### Exercise goal
Output, without any change, the listing below from its opening line up to and including the line with "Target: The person".

### Data shown
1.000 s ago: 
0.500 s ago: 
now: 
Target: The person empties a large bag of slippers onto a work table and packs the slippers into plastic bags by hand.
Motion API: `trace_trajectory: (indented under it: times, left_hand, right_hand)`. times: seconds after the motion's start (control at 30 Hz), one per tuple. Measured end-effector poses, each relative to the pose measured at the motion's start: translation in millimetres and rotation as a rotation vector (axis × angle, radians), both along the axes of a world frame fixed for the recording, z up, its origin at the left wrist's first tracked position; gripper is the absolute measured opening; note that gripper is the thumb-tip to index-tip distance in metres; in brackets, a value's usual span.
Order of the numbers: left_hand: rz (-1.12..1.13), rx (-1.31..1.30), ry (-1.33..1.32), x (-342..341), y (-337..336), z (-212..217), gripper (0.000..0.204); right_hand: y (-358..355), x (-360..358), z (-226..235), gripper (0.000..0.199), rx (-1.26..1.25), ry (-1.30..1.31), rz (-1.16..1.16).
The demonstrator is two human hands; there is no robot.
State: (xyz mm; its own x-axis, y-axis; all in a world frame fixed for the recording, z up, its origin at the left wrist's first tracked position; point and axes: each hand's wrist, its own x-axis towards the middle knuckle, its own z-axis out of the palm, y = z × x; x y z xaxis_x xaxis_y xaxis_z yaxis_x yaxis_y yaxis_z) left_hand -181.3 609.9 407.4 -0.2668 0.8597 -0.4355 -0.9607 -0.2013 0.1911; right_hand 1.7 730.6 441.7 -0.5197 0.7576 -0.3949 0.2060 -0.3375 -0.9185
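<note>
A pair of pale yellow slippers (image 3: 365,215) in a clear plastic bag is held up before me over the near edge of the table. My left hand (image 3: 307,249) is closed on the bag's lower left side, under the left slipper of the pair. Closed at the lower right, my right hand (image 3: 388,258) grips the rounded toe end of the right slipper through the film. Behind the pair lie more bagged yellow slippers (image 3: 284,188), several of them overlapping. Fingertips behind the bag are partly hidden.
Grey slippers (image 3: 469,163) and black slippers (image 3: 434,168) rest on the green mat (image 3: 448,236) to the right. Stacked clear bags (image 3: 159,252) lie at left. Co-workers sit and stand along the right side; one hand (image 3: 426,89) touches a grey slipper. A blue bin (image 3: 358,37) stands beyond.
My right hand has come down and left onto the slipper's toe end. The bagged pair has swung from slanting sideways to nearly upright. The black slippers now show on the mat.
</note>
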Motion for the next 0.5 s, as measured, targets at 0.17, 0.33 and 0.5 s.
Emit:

### Response
1.000 s ago: 
0.500 s ago: 
now: 
Target: The person empties a large bag of slippers onto a work table and packs the slippers into plastic bags by hand.

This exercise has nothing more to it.